Each line from the start of the data below through the one containing "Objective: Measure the" must be reproduced exactly.

┄┄┄┄┄┄

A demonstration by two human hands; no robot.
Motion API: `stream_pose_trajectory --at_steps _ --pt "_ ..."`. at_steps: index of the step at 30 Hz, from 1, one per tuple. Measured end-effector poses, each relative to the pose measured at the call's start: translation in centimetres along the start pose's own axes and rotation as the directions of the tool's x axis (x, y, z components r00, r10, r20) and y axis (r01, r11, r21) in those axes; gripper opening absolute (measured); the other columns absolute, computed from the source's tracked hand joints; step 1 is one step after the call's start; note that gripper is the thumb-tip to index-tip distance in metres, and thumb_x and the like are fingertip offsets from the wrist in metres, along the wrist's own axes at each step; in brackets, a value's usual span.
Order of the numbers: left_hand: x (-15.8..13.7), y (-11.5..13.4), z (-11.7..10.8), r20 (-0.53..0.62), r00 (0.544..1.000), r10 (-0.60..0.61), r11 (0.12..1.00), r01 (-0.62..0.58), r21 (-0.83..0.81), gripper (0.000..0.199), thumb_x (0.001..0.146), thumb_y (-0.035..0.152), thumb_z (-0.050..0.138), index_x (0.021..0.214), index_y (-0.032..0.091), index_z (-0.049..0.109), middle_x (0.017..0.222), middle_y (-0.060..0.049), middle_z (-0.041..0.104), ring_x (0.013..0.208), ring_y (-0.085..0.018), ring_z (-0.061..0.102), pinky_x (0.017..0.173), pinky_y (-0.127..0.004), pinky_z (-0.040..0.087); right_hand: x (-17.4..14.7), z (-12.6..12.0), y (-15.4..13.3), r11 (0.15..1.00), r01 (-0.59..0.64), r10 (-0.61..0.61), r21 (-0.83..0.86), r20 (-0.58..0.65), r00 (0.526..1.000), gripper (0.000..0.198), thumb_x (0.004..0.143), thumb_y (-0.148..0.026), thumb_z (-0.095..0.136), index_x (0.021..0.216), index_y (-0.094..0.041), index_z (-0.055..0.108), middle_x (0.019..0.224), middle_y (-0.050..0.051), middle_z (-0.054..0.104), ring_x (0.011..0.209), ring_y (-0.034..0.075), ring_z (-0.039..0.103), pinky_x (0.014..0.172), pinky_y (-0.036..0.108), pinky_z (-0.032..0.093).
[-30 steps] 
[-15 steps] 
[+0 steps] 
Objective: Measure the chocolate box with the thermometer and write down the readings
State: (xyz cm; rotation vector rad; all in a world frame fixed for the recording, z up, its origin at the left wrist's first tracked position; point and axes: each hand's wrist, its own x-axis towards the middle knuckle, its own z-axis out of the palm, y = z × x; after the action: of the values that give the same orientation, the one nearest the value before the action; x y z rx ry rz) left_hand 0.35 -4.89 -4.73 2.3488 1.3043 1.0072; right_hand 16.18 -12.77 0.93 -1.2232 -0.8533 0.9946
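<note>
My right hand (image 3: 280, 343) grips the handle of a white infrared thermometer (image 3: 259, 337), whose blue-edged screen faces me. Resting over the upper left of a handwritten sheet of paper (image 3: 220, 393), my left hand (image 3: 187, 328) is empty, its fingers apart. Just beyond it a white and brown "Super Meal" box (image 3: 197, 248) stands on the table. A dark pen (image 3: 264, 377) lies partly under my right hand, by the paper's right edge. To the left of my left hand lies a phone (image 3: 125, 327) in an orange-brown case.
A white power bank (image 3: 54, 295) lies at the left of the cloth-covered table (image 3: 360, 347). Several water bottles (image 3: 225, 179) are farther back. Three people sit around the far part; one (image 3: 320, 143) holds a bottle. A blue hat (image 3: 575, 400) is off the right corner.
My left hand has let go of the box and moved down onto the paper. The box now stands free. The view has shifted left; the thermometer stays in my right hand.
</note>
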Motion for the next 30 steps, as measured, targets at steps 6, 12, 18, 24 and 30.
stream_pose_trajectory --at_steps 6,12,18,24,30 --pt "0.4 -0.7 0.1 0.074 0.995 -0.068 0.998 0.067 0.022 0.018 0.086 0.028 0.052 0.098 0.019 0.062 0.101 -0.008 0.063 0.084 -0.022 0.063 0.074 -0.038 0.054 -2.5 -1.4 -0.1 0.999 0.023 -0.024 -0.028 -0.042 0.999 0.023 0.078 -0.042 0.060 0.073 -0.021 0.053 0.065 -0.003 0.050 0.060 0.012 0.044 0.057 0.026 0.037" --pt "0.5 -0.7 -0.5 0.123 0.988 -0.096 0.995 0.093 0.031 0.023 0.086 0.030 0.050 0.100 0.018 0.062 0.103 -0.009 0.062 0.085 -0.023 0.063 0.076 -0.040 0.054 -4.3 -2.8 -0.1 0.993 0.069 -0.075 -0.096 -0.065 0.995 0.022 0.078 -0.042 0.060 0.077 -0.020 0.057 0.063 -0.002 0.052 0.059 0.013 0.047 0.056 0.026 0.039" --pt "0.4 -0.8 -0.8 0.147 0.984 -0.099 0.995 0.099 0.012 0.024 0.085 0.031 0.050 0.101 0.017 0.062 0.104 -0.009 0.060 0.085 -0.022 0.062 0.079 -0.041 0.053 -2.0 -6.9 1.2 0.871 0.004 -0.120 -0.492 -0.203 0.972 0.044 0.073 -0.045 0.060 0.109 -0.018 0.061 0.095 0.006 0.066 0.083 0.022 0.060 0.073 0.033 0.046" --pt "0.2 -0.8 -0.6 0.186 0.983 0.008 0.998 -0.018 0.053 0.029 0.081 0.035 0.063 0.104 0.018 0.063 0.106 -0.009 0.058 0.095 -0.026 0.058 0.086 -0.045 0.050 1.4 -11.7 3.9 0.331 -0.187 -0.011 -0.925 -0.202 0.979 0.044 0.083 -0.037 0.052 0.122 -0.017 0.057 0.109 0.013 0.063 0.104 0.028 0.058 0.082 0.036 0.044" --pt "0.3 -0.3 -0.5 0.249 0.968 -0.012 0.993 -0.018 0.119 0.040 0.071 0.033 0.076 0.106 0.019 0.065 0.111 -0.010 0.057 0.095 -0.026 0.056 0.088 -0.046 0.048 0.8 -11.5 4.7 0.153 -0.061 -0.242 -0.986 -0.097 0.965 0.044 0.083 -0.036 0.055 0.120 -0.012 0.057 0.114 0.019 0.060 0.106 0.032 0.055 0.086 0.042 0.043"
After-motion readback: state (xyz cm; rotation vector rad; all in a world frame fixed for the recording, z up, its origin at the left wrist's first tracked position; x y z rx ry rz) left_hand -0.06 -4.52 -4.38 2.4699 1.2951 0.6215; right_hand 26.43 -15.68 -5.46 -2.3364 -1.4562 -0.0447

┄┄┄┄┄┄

▶ **Answer to this problem**
A demonstration by two human hands; no robot.
Motion API: `stream_pose_trajectory --at_steps _ --pt "_ ..."`. at_steps: index of the step at 30 Hz, from 1, one per tuple. Measured end-effector poses, each relative to the pose measured at the call's start: translation in centimetres along the start pose's own axes and rotation as the directions of the tool's x axis (x, y, z components r00, r10, r20) and y axis (r01, r11, r21) in those axes; gripper opening absolute (measured); the other columns absolute, computed from the source's tracked hand joints; step 1 is one step after the call's start; note that gripper is the thumb-tip to index-tip distance in metres, and thumb_x and the like are fingertip offsets from the wrist in metres, along the wrist's own axes at each step; in brackets, a value's usual span.
Order of the numbers: left_hand: x (-15.8..13.7), y (-11.5..13.4), z (-11.7..10.8), r20 (-0.53..0.62), r00 (0.544..1.000), r10 (-0.60..0.61), r11 (0.12..1.00), r01 (-0.62..0.58), r21 (-0.83..0.81), gripper (0.000..0.199), thumb_x (0.001..0.146), thumb_y (-0.035..0.152), thumb_z (-0.050..0.138), index_x (0.021..0.214), index_y (-0.032..0.091), index_z (-0.049..0.109), middle_x (0.017..0.222), middle_y (-0.060..0.049), middle_z (-0.041..0.104), ring_x (0.013..0.208), ring_y (-0.085..0.018), ring_z (-0.061..0.102), pinky_x (0.017..0.173), pinky_y (-0.127..0.004), pinky_z (-0.040..0.087); right_hand: x (-17.4..14.7), z (-12.6..12.0), y (-15.4..13.3), r11 (0.15..1.00), r01 (-0.59..0.64), r10 (-0.61..0.61), r21 (-0.83..0.86), r20 (-0.58..0.65), r00 (0.526..1.000), gripper (0.000..0.198), thumb_x (0.004..0.143), thumb_y (-0.148..0.026), thumb_z (-0.095..0.136), index_x (0.021..0.216), index_y (-0.094..0.041), index_z (-0.055..0.108), middle_x (0.019..0.224), middle_y (-0.050..0.051), middle_z (-0.054..0.104), ring_x (0.011..0.209), ring_y (-0.034..0.075), ring_z (-0.039..0.103), pinky_x (0.014..0.172), pinky_y (-0.036..0.108), pinky_z (-0.032..0.093).
[-30 steps] 
[-15 steps] 
[+0 steps] 
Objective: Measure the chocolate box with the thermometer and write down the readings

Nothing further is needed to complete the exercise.